Todas las publicaciones y patentes mencionadas en la anterior memoria descriptiva se incorporan aquí como referencia. Diversas modificaciones o variaciones de las composiciones y los métodos de la invención descritos serán evidentes para los expertos en la técnica sin apartarse del alcance y del espíritu de la invención. Aunque la invención se ha descrito con respecto a realizaciones específicas preferidas, se debería entender que la invención tal como se reivindica no se debería limitar excesivamente a tales realizaciones específicas. De hecho, se pretende que diversas modificaciones de los modos anteriormente descritos de llevar a cabo la invención, que son obvios para los expertos en el campo de la biología molecular o de campos relacionados, estén dentro del alcance de las siguientes reivindicaciones. Los expertos en la técnica reconocerán, o serán capaces de determinar mediante el uso nada más que de experimentación rutinaria, muchos equivalentes a las realizaciones específicas de la invención descritas en esta memoria. Se pretende que tales equivalentes estén abarcados por las siguientes reivindicaciones.

Claims

1. Un polipéptido seleccionado del grupo que consiste en las ID SEC Nºs: 47, 72-82 y 85.

2. Un polinucleótido que codifica una secuencia polipeptídica de la reivindicación 1, o una variante degenerada del mismo.

3. Un vector que comprende un polinucleótido de la reivindicación 2.

4. Una célula hospedadora aislada que comprende un vector de la reivindicación 3.

5. Un método para producir un polipéptido de la reivindicación 1 que comprende:

a) cultivar la célula hospedadora de la reivindicación 4 en condiciones adecuadas para la expresión de dicho polipéptido; y

b) recuperar el polipéptido del cultivo de células hospedadoras.

6. Una composición farmacéutica que comprende un polipéptido de la reivindicación 1 en combinación con un vehículo farmacéuticamente aceptable.

7. Una composición de terapia génica que comprende un polinucleótido de la reivindicación 2 en combinación con un vector de terapia génica terapéuticamente eficaz.

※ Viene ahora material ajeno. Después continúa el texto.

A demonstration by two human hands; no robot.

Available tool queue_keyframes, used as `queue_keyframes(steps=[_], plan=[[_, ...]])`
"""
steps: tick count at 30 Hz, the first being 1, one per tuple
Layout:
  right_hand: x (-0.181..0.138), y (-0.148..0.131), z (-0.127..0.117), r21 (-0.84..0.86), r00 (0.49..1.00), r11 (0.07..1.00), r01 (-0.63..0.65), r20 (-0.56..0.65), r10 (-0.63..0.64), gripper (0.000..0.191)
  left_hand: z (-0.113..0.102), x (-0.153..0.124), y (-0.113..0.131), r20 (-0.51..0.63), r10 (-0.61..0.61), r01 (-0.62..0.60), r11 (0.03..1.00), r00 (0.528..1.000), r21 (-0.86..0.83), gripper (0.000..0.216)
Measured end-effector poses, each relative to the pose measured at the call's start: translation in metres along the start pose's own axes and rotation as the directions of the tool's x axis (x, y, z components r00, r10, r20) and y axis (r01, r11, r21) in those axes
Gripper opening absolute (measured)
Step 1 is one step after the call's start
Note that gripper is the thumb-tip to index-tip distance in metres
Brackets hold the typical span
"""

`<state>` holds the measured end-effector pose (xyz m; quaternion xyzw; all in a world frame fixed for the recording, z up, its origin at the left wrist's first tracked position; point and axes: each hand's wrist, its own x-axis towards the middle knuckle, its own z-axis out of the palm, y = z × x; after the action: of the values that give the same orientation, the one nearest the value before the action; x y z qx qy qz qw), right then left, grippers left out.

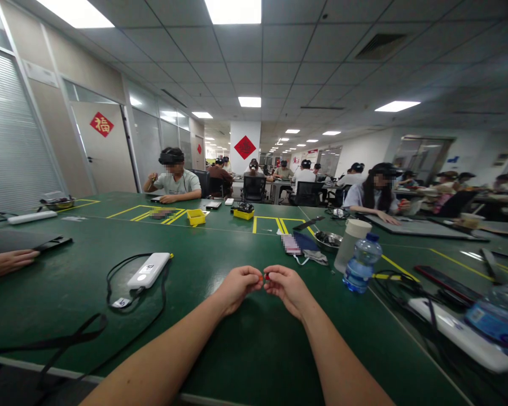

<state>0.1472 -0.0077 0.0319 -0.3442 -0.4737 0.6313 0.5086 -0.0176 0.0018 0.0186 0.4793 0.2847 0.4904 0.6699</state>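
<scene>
Over the green table [195,259], my two hands face each other with their fingertips almost meeting. My left hand [238,286] pinches a small orange-red piece [261,277] between thumb and finger. Opposite it, my right hand [284,286] pinches a small dark red piece [267,276]. Both pieces are mostly covered by the fingertips, and their kind is too small to make out. Whether the two pieces touch cannot be told.
On the left lies a white power bank [150,270] with a looped black cable. To the right stand a water bottle [362,265], a pale tumbler [350,245] and a metal bowl [328,241]. Another person's hand [11,262] rests at far left. Yellow trays [196,217] lie farther back.
</scene>
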Motion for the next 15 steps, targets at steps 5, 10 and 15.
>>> queue_keyframes(steps=[5, 10, 15], plan=[[0.0, 0.003, -0.001, -0.049, 1.0, 0.999, 0.001, -0.003, -0.001, 0.022, 0.001, -0.001, 0.0, -0.002, 0.006, -0.005, 1.0, 1.0, 0.018, 0.013], [0.003, 0.01, -0.003, -0.227, 1.0, 0.974, 0.004, -0.021, -0.009, 0.026, -0.002, 0.001, -0.009, -0.035, 0.023, -0.017, 0.988, 0.999, 0.152, 0.015], [0.003, 0.009, -0.003, -0.198, 0.999, 0.98, -0.015, -0.035, 0.008, 0.026, -0.004, 0.002, -0.008, -0.049, 0.018, -0.012, 0.991, 0.999, 0.131, 0.016]])
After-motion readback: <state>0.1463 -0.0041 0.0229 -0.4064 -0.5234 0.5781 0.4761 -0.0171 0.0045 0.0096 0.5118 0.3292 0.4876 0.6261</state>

8. El polipéptido de la reivindicación 1, en el que dicho polipéptido se representa mediante la ID SEC Nº: 72.

9. Un anticuerpo purificado que se une de manera específica al polipéptido de la reivindicación 1.

10. El uso de un agonista de PACAP R3 seleccionado del grupo que consiste en ID SEC Nºs: 47, 72-82 y 85 para la fabricación de un medicamento para el tratamiento de un trastorno metabólico en un mamífero.

11. El uso según la reivindicación 10, en el que el agonista de PACAP R3 tiene una selectividad de al menos alrededor de 100 veces por PACAP R3 respecto de PACAP R2 o PACAP R1.

12. El uso según cualquiera de las reivindicaciones 10 a 11, en el que el agonista de R3 es el polipéptido de la ID SEC Nº: 72.

13. El uso según cualquiera de las reivindicaciones 10 a 12, en el que dicho trastorno metabólico es diabetes tipo 2.

14. El uso según cualquiera de las reivindicaciones 10 a 13, en el que dicha cantidad terapéuticamente eficaz oscila de alrededor de 0,1 \mug/kg a alrededor de 1 mg/kg.

15. El uso según cualquiera de las reivindicaciones 10 a 14, en el que dicho trastorno metabólico es el estado prediabético de intolerancia a la glucosa.

16. El uso de un polipéptido seleccionado del grupo que consiste en los polipéptidos de la reivindicación 1 para la fabricación de un medicamento para estimular la liberación de insulina de una manera dependiente de glucosa en un mamífero.

17. El uso de un péptido seleccionado del grupo que consiste en ID SEC Nºs: 47, 72-82 y 85 para la fabricación de un medicamento para el tratamiento de una enfermedad respiratoria en un mamífero.